The Secret To Moving Through Any Crisis Is Deceptively Simple
For so many years of my adult life, I felt like a fake—a phony. I was one person when I stood at the front of the class in my yoga studio, guiding others toward their fullest expression, and a completely different person at home—stressed out, frustrated, and resentful toward myself for not living up to some arbitrary definition of "a good mom," as well as at my children and husband for "keeping me" from the freedom and fulfillment I craved.
I felt like I was not living an authentic life. I was a mommy zombie most days, just going through the motions. And I did everything to numb the pain—I shopped, I drank, I smoked pot, I planned exotic vacations, I fantasized about running away, and I spent an inordinate amount of money on all kinds of healers, therapists, and retreats, hoping they'd actually make me feel better.
My avoidance techniques took away the pain for a short time, but it always returned. The truth was, I pretty much hated my life because deep down, I hated myself.
When the shit finally hit the fan (as it inevitably does in midlife when we are not living our truth) and my husband of a decade asked for a divorce, I was faced with overwhelming fear about my future as a single, 40-year-old mother of three. How would I support myself? Would I ever find love again? How was I going to survive as a single mom?
I fell apart. And eventually, I found enough clarity to see that I had two choices: to live as a victim of my circumstances, spend my life running from pain, and put my energy into finding another "secure" situation that would deprive me of oxygen, or to truly step into the messiness that I had made of my life and embrace the most important—and terrifying—journey. That journey was moving from a fear-based mindset to a love-based mindset and becoming responsible for my own happiness and well-being.

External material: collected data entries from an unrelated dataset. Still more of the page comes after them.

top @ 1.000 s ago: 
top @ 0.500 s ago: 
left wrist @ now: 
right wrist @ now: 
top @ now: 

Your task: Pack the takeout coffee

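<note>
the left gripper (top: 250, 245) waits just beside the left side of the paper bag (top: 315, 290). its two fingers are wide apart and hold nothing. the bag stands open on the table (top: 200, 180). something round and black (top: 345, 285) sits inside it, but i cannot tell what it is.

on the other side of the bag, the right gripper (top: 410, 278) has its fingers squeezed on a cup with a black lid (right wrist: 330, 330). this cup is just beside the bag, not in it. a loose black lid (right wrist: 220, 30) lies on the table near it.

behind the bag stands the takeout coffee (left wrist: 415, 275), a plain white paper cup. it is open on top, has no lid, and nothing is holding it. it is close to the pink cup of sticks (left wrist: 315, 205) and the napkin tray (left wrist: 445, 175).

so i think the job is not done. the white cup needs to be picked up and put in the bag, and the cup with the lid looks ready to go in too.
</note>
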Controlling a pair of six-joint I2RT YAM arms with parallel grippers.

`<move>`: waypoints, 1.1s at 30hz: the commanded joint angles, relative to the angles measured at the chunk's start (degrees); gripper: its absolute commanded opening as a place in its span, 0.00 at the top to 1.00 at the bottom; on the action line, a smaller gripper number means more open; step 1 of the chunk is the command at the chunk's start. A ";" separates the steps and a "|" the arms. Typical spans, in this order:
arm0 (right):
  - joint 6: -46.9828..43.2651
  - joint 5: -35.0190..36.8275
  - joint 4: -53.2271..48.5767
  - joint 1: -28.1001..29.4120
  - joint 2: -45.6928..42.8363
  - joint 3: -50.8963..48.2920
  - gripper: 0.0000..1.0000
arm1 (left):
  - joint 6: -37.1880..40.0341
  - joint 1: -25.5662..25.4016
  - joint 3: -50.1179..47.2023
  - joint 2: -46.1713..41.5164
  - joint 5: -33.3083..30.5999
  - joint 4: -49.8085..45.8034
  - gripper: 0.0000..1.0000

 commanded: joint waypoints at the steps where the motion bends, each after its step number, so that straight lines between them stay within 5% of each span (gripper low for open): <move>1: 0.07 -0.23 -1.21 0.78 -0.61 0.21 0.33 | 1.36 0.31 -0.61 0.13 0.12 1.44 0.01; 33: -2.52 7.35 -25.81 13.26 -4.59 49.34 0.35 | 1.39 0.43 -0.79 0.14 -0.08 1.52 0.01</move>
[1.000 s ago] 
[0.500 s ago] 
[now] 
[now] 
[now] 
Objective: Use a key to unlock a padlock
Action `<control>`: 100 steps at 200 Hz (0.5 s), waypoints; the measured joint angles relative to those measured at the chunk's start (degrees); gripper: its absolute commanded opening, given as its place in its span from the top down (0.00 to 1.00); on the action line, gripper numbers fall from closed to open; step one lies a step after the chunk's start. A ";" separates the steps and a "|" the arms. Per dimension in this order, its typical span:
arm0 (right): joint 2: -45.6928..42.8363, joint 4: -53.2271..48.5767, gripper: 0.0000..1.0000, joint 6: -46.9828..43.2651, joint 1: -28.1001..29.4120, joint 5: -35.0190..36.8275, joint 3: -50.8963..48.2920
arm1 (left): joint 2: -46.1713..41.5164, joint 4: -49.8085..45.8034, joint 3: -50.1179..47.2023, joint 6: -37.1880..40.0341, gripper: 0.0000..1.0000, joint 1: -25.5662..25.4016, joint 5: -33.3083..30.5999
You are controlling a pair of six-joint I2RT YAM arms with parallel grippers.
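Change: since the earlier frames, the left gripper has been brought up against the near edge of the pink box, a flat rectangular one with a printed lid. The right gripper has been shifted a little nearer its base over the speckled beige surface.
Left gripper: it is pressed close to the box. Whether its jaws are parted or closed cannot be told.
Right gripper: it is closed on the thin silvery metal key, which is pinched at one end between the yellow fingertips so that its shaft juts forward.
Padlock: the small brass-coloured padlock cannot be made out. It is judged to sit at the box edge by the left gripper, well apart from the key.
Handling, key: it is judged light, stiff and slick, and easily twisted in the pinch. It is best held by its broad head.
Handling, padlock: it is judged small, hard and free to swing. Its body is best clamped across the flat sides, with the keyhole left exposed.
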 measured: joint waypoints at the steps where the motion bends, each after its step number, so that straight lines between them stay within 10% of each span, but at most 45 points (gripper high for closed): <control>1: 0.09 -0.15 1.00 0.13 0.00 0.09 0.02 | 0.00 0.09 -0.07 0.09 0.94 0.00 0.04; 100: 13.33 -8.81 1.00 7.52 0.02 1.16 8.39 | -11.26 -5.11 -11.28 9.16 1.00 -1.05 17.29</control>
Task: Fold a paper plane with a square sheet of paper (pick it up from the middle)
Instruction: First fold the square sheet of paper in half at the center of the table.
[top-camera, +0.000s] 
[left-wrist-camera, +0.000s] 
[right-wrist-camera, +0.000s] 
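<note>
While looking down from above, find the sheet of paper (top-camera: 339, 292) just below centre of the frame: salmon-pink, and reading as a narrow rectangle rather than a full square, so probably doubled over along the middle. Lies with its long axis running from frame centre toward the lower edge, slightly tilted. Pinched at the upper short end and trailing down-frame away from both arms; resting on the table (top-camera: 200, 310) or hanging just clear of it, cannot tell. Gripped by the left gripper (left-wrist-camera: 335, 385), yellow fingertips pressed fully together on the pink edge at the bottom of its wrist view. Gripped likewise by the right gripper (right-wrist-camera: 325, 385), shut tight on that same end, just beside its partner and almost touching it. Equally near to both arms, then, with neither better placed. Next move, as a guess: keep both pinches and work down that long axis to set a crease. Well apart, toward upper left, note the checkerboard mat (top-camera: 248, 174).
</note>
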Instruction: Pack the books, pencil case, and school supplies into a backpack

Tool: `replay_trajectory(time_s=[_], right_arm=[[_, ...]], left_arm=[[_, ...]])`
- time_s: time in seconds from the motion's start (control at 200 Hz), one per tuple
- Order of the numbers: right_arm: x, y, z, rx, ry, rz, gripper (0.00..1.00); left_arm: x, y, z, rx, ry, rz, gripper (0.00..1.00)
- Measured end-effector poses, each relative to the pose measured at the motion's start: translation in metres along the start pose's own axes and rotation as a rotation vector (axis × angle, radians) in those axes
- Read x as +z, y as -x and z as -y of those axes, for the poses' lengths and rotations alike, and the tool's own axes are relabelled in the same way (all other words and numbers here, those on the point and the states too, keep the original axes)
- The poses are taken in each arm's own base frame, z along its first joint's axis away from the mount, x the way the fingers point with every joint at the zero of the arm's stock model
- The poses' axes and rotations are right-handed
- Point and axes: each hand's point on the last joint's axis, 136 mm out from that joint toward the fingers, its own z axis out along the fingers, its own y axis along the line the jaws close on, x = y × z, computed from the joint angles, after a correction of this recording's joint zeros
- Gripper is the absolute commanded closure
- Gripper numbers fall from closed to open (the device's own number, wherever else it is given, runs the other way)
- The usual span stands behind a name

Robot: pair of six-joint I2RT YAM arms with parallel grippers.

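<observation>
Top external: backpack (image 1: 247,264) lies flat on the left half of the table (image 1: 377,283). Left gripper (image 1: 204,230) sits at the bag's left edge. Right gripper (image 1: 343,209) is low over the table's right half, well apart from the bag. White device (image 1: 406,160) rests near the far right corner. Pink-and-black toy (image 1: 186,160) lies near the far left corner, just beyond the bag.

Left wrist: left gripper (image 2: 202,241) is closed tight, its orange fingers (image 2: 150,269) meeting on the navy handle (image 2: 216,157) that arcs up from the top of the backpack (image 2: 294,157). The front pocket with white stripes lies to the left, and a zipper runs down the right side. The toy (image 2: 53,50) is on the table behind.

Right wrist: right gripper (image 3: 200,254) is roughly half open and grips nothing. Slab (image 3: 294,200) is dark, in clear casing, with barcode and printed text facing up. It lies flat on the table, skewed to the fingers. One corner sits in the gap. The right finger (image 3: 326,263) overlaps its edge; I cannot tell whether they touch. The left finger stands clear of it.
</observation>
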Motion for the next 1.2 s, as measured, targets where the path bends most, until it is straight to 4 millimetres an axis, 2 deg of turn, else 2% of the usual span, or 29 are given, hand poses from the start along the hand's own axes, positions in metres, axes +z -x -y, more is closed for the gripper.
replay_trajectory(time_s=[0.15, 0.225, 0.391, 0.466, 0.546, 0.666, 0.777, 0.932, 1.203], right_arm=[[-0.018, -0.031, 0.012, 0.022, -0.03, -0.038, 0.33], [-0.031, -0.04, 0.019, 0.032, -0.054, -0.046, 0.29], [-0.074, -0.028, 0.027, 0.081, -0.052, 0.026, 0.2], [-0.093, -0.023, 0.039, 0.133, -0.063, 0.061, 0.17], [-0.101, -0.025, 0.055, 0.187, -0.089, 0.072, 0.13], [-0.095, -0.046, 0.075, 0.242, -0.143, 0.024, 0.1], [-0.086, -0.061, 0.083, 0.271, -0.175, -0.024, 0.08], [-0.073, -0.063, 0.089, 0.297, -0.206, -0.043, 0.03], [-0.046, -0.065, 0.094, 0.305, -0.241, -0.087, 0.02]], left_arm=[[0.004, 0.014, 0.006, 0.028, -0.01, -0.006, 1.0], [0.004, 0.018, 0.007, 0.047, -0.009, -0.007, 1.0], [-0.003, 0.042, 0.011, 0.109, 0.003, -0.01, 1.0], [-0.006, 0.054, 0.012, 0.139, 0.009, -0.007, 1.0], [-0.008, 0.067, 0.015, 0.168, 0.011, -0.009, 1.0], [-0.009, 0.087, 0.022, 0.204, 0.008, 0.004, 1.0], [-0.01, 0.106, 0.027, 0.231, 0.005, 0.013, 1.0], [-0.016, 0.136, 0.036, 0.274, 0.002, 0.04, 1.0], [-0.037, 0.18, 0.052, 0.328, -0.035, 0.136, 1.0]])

I knew that I was capable of peace, happiness, contentedness. We all are. I felt those things after taking a yoga class or spending time in nature. I felt those things emanating from my students as they left my yoga or meditation classes. It's expressed as a transcendent aura of clarity and strength.
My impending divorce became a revelatory experience for me. It showed me that the freedom I'd craved—and blamed my family for keeping from me—wasn't something I would find if I abandoned my life, my responsibilities, and traveled the world. The potential for that freedom had existed within me all the while. It was, in fact, my unwillingness to relinquish control that kept me in a prison of fear.
How I embraced uncertainty and imperfection and found freedom:
I committed to a program of unconditional self-love and radical gratitude—spending time on the things that nourished me and acknowledging the dark, messy parts of myself rather than trying to smother them. I learned to love the anger, the pain, the jealousy, the sadness, and the self-doubt by seeing them as teachers. These unpleasant feelings were showing me what I was afraid of and inviting me to grow.
I learned to be grateful for the most challenging situations I've ever faced—moments that literally brought me to my knees. When I started to recognize unpleasant feelings as teachers, the realization naturally followed that painful moments, difficult experiences, are lessons. I finally internalized the truth that life is working for me, not against me.
The clouds slowly began to clear. Over time, I became my own partner, best friend, and healer. I clawed my way back from the darkness and onto my intended path. And I found that once I was living in alignment with my purpose, I attracted supportive, loving relationships, and life-affirming experiences.
The only way out is...in.
Here's the thing: Surviving a midlife crisis—or any crisis—is not about running away, about medicating your discomfort, or about sticking your head in the sand. Our darkest moments are meant to bring awareness to the parts of us imprisoned by fear and out of alignment with our true purpose. It's like physical pain. You can take a painkiller, but the pain will keep coming back until you address the cause. The same thing happens with emotional pain. Until you address the cause (living out of alignment with our purpose), the pain will keep coming back.
If you're in a moment of crisis, start by making gratitude your mantra. Try to find gratitude for the struggles you're facing. It's easy once you accept that they exist to bring about your highest and best.
Next, build a consistent practice of self-love rituals—yoga, breathwork, meditation, journaling, dancing, crying, and laughing—anything and everything that affirms you. When you notice that fear roiling up within you, say, "I love you. What do you need?" to your sweet inner child. And then give yourself that. Whatever it is, allow yourself to have it.
Yes, it is a process. It can be long and painful. But I believe it is truly the most important transformation you will ever undertake. As you begin to act out of love rather than out of fear, so will those around you. By healing yourself, you can contribute to the healing of those around you, too.